I also considered the robustness of the forthcoming findings by disaggregating the outcome into violent, property, and drug offending. These results are available within the Online Supplemental Material Table OS3. Findings are consistent across violent and property offending, but not drug offending.
Count outcomes were also evaluated. These findings, available within the Online Supplemental Material Table OS3, demonstrate that substantive findings are robust across alternative operationalizations of offending.
Respondents reported on the quality of each job during the recall period. The maximum number of unique jobs reported within a single recall was 7. Job commitment behaviors, however, were only asked about at the recall level. The commitment behavioral items are therefore not necessarily job specific for those who held more than one job in the recall period. This is a data limitation that will be discussed further in the Discussion section.
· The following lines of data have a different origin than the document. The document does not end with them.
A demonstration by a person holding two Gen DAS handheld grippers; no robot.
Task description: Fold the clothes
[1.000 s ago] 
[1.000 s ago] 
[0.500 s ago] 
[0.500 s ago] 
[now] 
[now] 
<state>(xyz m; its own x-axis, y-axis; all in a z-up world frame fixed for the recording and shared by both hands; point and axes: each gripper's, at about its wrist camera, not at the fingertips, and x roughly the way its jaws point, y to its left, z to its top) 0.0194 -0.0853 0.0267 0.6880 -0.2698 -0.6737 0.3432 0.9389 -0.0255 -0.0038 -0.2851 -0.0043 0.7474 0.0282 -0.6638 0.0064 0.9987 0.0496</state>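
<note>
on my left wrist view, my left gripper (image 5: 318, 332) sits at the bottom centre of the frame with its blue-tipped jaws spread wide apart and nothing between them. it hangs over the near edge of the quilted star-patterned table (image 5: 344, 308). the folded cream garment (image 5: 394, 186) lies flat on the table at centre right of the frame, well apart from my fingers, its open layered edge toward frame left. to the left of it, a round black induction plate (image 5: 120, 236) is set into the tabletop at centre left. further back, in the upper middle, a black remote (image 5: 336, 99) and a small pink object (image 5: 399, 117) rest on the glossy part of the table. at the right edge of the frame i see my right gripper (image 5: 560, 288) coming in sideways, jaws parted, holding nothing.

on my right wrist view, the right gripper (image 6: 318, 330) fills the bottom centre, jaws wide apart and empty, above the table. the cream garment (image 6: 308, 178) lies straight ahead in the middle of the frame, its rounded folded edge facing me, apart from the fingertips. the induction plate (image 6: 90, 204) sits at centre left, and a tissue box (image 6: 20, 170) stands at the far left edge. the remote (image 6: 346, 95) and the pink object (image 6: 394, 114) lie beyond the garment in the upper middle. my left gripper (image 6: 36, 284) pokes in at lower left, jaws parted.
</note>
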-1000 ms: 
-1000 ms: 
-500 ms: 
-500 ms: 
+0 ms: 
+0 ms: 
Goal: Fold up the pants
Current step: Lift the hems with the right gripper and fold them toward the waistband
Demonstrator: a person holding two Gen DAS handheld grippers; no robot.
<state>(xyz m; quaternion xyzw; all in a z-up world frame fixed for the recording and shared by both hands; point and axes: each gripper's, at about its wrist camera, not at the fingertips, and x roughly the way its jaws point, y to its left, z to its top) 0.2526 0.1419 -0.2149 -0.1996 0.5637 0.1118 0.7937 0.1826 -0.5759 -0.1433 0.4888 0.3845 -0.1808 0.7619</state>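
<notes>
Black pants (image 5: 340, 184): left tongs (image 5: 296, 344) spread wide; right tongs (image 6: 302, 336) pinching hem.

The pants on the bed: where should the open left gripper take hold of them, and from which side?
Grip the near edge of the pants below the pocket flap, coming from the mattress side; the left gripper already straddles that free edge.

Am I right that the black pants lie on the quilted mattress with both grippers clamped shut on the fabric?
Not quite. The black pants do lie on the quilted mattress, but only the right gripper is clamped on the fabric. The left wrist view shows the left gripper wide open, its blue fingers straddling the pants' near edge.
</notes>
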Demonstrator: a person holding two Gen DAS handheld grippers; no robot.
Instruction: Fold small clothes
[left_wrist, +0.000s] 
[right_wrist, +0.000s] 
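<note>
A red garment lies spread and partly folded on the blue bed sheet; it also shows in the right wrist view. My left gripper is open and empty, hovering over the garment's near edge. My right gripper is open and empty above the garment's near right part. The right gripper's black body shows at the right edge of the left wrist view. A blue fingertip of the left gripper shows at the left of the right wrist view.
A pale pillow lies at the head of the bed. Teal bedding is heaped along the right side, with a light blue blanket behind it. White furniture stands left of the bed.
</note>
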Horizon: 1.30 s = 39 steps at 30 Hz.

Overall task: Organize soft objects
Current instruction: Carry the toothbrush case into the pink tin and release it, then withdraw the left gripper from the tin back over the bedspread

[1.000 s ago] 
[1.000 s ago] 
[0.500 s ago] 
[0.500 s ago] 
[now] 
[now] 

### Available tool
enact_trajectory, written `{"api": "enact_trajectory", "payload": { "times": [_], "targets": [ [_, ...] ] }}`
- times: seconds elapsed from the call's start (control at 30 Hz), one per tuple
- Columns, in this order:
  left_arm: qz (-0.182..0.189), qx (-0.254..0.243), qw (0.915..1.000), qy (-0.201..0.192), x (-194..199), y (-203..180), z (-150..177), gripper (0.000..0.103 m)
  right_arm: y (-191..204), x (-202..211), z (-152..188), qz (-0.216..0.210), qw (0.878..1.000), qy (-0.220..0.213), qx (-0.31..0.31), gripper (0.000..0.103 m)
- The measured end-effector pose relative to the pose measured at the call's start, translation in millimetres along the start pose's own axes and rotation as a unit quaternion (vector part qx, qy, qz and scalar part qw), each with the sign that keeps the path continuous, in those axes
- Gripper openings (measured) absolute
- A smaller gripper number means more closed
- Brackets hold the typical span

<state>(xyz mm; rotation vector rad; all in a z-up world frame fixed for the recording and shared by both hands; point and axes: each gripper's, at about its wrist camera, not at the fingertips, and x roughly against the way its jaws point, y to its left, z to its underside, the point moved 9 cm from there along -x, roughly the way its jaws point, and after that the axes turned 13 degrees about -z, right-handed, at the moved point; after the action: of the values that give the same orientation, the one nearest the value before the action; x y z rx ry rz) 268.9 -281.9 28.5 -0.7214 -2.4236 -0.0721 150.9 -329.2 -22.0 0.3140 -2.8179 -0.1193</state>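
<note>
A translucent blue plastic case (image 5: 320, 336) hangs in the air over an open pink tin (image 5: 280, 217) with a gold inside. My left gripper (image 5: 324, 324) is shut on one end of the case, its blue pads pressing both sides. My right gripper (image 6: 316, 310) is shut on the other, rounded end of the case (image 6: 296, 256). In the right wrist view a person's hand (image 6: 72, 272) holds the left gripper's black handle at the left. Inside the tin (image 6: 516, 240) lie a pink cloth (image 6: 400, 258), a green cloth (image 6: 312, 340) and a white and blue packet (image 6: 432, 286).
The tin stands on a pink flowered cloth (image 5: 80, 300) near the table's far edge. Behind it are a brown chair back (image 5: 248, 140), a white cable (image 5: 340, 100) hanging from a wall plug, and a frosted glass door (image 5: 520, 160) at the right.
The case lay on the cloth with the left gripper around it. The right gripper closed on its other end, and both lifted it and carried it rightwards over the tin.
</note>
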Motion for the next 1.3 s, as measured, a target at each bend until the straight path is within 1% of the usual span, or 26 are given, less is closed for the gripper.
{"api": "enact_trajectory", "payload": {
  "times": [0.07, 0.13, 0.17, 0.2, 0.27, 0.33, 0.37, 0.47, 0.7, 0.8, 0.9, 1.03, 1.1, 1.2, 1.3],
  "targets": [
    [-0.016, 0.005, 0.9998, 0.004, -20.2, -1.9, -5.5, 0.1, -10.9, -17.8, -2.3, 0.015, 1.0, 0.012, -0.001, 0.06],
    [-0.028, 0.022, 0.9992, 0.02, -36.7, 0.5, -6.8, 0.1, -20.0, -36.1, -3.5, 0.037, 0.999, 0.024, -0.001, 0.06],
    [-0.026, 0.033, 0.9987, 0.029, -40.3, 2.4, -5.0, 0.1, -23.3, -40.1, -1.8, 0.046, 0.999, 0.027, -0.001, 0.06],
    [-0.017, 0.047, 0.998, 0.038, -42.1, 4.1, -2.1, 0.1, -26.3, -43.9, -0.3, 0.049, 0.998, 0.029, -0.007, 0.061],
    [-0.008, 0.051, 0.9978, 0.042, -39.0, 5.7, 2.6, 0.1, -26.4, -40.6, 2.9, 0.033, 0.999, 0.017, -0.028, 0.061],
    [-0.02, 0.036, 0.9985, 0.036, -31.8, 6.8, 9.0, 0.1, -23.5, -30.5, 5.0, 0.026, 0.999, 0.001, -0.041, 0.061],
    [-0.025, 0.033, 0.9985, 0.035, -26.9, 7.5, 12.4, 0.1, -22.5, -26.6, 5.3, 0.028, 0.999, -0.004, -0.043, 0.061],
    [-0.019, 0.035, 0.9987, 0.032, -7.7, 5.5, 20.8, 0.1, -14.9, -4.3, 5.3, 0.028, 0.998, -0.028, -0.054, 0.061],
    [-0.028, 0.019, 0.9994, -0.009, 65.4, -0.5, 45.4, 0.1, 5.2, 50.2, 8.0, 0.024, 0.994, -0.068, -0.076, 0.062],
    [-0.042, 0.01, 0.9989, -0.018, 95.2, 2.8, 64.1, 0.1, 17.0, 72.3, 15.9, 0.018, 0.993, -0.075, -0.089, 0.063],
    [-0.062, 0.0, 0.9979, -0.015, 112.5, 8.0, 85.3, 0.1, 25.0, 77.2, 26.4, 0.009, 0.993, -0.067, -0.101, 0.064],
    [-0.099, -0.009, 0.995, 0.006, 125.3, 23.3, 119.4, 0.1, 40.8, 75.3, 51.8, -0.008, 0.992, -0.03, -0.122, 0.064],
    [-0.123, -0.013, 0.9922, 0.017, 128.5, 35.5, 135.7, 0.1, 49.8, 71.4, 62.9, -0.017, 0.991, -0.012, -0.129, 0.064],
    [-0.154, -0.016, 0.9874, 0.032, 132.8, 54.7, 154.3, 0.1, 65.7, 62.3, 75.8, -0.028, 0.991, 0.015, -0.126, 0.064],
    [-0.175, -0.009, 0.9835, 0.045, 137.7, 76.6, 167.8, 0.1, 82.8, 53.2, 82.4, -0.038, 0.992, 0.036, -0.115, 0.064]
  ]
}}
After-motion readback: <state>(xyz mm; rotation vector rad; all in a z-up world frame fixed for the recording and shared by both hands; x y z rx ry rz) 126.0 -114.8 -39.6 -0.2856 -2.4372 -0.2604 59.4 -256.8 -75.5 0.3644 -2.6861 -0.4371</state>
However, the modal number of jobs for each recall period was 1.
While the measure was originally continuous ranging from 1–5, 1 was subtracted from the measure and the variable was then recoded into 5 categories such that 0 = [0,.5), 1 = [.5,1.5), 2 = [1.5, 2.5), 3 = [2.5, 3.5) and 4 = [3.5, 4]. This was done so that Romantic Relationship indicates the presence of a relationship, and Relationship Quality indicates the quality of the relationship conditional on being in a relationship. This operationalization is consistent with how work and job quality are operationalized and interpreted within this study which will be further discussed in the forthcoming Analytic Plan section.
The hybrid approach was selected for its advantages including its ability to facilitate mediation analysis. However, substantive conclusions are robust when using a conditional maximum likelihood fixed effects logit model (Chamberlain, 1980). These findings are also consistent when implementing a linear probability specification, which is important to assess because logistic models using fixed effects may be subject to an incidental parameters problem (Heckman, 1987). In addition, a chi-squared test of the difference between deviation coefficients and mean coefficients favor the fixed effects estimates (Chi-sq = 94.97, p < .001).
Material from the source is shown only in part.